A UBC grad is among the stars of a mysterious new Amazon Prime hit

Born in the Philippines, raised in Richmond, Manny Jacinto actually trained to be an engineer, earning his degree from UBC. But he just couldn’t shake that acting bug, and in recent years, the choice to pursue his passion has borne fruit, with a breakout role on afterlife sitcom The Good Place, where he played the dopily departed Jason Mendoza for all four seasons. These days, Jacinto can be seen on the latest collaboration between Big Little Lies dream team David E. Kelley and Nicole Kidman, who are once again adapting a novel by author Liane Moriarty. This one finds an array of troubled souls converging at an Australian self-help retreat, run by mysterious guru Masha (Kidman); Jacinto plays Yao, one of Masha’s “wellness consultants.”

TV Week: What do you think is the particular appeal of Liane Moriarty’s work?
I think what Liane does best is gripping the audience in regards to who these characters are. With Big Little Lies, with Nine Perfect Strangers, there are multiple characters, multiple facets to these characters, and she’s able to give them depth, give them heart. We stick with these characters and we are invested in terms of what they go through as a group. Especially with Nine Perfect Strangers. I think that’s her bread and butter—being able to hook us in with who these people are and then once she’s done that, she’s like, “Okay, let’s go for a ride and see what all these characters can tolerate with each other.” [Laughs]

This show is a little tough to pin down, genre-wise. But would you say that, on some level, it’s commenting on “wellness culture”?
When you ask that question, the first thing that comes to mind is the line of wellness and the abuse of power… NXIVM—what happened with the female actors in Vancouver—a lot of them were in a very vulnerable place in their lives and they needed direction or support and leadership and they wanted to find a way to self-improve. So they found themselves in this organization, this group. I guess what I’m trying to get at with what we’re trying to tell is: where does the line fall in terms of when self-improvement is for good, for actual enlightenment, and when does it fall to the darker side of abuse of power and everything that isn’t enlightenment, and more so through greed and selfishness?

You’re best known for playing Jason on The Good Place, who is such a distinctive weirdo. Are you excited here to show people something entirely new?
I was very excited and also grateful, because Jonathan Levine [series director], Liane [Moriarty], Nicole [Kidman], Bruna [Papandrea, producer]—all those people involved behind the scenes—saw that I could handle a character that was very different from Jason Mendoza, that was a lot more grounded and put-together. Just the fact that they trusted me with that was huge. I didn’t want to let them down. So it was all the feelings: I was excited, I was anxious, I was scared. But it was an experience that I was definitely looking forward to, to be able to exercise a different muscle.

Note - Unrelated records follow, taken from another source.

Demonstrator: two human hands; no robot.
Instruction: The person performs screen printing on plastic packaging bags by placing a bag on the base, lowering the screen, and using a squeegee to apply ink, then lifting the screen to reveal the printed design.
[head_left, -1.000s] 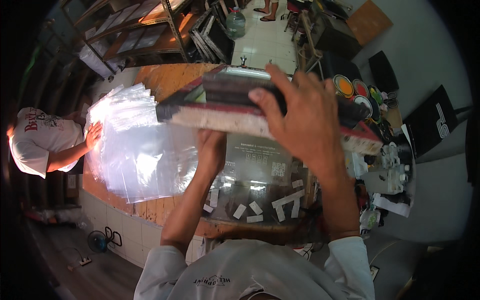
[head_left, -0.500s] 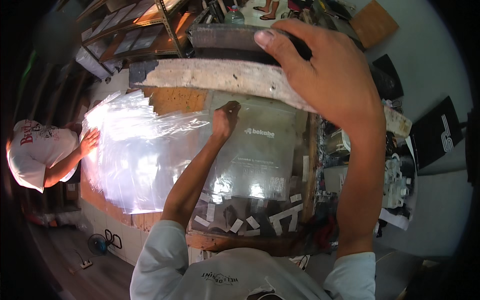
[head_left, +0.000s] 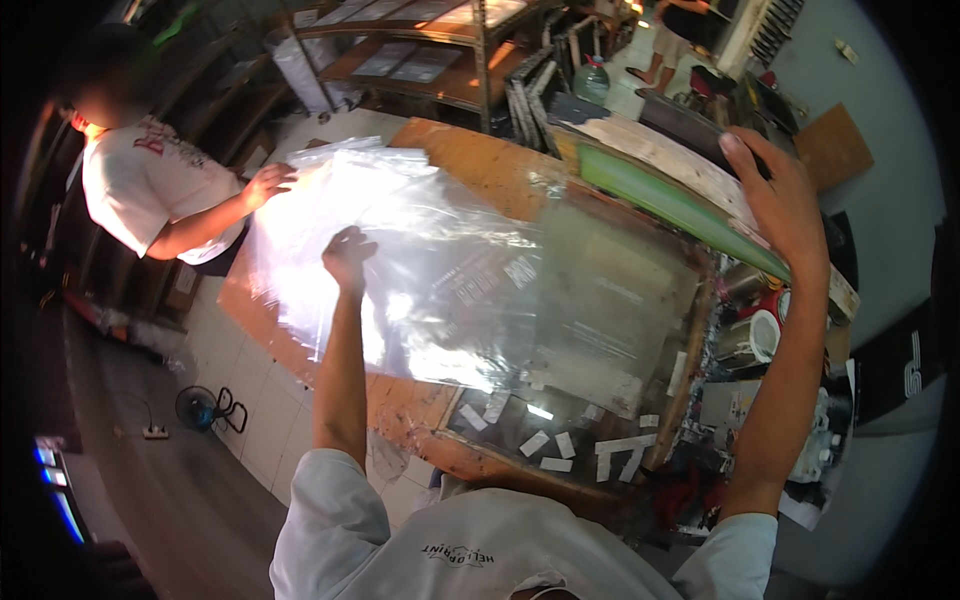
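Observation:
My right hand [head_left: 785, 205] grips the raised edge of a screen-printing frame [head_left: 660, 185], its thumb over a dark bar on top. The frame is tilted up, and green mesh shows along its near side. My left hand [head_left: 349, 258] is over a spread of clear plastic bags [head_left: 380, 300] on the table's left part, fingers curled but apart. A clear bag with white printing [head_left: 495, 280] lies on top, reaching from near that hand toward the glass printing surface [head_left: 600, 300]. Glare hides whether the fingers touch the plastic.
White tape strips [head_left: 535, 443] lie along the near side of the glass. At the left a person's hand [head_left: 270, 185] rests by the bags. Cans [head_left: 750, 337] and clutter stand right of the wooden table [head_left: 400, 405]. A fan [head_left: 197, 407] is on the floor.
My left hand has moved left from the glass to the pile, and the printed bag has shifted there with it. My view has turned left. My right hand still holds up the frame.

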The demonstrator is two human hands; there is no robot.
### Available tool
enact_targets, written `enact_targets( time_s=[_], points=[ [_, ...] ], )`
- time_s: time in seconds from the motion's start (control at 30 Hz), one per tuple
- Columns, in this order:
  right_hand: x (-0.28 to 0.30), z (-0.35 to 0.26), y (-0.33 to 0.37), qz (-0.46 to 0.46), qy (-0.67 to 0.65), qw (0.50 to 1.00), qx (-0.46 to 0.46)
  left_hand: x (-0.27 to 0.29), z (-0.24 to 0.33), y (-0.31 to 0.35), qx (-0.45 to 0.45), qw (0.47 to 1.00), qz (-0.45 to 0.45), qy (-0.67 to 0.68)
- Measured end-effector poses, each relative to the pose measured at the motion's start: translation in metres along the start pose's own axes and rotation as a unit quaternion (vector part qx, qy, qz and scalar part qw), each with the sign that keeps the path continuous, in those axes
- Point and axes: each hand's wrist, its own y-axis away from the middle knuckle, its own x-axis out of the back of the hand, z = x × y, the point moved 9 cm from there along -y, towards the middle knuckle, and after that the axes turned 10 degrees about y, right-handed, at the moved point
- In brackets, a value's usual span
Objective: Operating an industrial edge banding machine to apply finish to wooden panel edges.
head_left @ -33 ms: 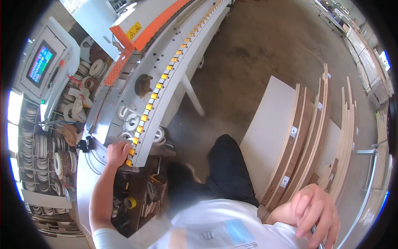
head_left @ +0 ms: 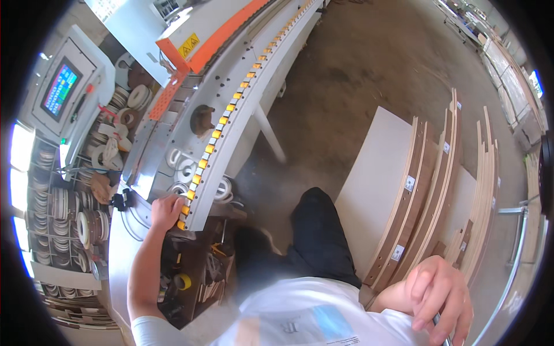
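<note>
My left hand (head_left: 167, 211) rests at the near end of a long grey machine, its fingers bent and pressed together against the roller rail (head_left: 199, 171). Yellow rollers run in a row along that rail. Low on the right, beside my body, my right hand (head_left: 441, 297) is closed with curled fingers. A thin greyish thing (head_left: 437, 319) shows between those fingers; most of it is hidden, so its kind cannot be made out.
A control panel with a lit screen (head_left: 59, 89) stands left of the machine's orange-edged cover (head_left: 222, 36). Rolls of edge banding (head_left: 92, 226) fill racks at far left. Stacked boards (head_left: 398, 213) stand at my right near a metal rail (head_left: 515, 254). Tape (head_left: 182, 281) lies on a lower shelf.
</note>
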Motion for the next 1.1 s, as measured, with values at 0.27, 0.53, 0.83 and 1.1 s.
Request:
enact_targets(
  time_s=[0.27,0.53,0.83,1.1],
  points=[
    [-0.007,-0.057,0.006,-0.048,-0.044,0.997,0.032,0.000,0.000,-0.002,0.086,0.993,-0.027,-0.079],
    [-0.011,-0.067,-0.007,-0.143,-0.047,0.988,0.030,-0.020,-0.026,-0.013,0.124,0.982,-0.134,-0.046],
    [-0.012,0.002,-0.034,-0.175,-0.060,0.982,-0.026,-0.037,-0.035,-0.016,0.136,0.963,-0.224,0.064],
    [0.016,0.076,-0.041,0.075,-0.011,0.996,-0.047,-0.015,-0.019,-0.013,0.057,0.993,-0.062,-0.078]
  ],
)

Given the rollercoaster that the entertainment industry can so often be, was there ever a part of you that considered getting into something a little more stable, a little more predictable?
Fortunately enough for me, I experienced that stableness. I went to school for engineering, I worked as an engineer and stuff… and I looked around me and saw the older engineers, and I saw that they weren’t the most happy and healthy and I didn’t necessarily want that for myself. If anyone uses their imagination, you can see what your future will be like in 30 years if you stick to that path. I saw that path and I didn’t like it, so I pursued this thing that I was so obsessed with, which was the arts and dancing and acting, and I couldn’t let it go. And yeah, obviously there are going to be times where I’m like, “Is this really worth it? Is this gonna work out?” But for myself anyway, I was like, “Okay, give me five years. In five years, if I haven’t improved at all, then I’ll go back to what I was doing in engineering, in that nine-to- five job”… But fortunately, things were moving forward.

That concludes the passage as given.